● Required work: Repeat each line of the material word for word.

═════ Provided material

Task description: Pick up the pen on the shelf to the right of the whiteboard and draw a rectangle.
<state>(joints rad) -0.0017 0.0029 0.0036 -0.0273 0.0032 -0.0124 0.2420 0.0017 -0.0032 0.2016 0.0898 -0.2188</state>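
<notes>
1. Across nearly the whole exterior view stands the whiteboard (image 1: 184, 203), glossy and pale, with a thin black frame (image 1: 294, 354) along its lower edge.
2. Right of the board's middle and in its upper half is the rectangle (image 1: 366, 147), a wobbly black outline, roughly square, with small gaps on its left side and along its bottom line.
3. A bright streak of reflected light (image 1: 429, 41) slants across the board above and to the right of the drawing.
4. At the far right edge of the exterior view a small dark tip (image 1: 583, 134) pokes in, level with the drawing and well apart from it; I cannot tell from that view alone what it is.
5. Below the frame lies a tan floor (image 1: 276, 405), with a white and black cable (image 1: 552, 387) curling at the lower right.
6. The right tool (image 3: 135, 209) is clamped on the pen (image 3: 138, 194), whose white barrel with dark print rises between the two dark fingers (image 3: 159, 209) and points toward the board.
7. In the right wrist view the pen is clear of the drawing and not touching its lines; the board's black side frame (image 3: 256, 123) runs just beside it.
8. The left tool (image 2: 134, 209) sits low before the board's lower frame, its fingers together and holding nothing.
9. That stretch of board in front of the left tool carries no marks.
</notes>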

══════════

● Response:
Task description: Pick up the pen on the shelf to the right of the whiteboard and draw a rectangle.
<state>(joints rad) -0.0017 0.0029 0.0036 -0.0273 0.0032 -0.0124 0.2420 0.0017 -0.0032 0.2016 0.0898 -0.2188</state>
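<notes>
1. Across nearly the whole exterior view stands the whiteboard (image 1: 184, 203), glossy and pale, with a thin black frame (image 1: 294, 354) along its lower edge.
2. Right of the board's middle and in its upper half is the rectangle (image 1: 366, 147), a wobbly black outline, roughly square, with small gaps on its left side and along its bottom line.
3. A bright streak of reflected light (image 1: 429, 41) slants across the board above and to the right of the drawing.
4. At the far right edge of the exterior view a small dark tip (image 1: 583, 134) pokes in, level with the drawing and well apart from it; I cannot tell from that view alone what it is.
5. Below the frame lies a tan floor (image 1: 276, 405), with a white and black cable (image 1: 552, 387) curling at the lower right.
6. The right tool (image 3: 135, 209) is clamped on the pen (image 3: 138, 194), whose white barrel with dark print rises between the two dark fingers (image 3: 159, 209) and points toward the board.
7. In the right wrist view the pen is clear of the drawing and not touching its lines; the board's black side frame (image 3: 256, 123) runs just beside it.
8. The left tool (image 2: 134, 209) sits low before the board's lower frame, its fingers together and holding nothing.
9. That stretch of board in front of the left tool carries no marks.
</notes>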

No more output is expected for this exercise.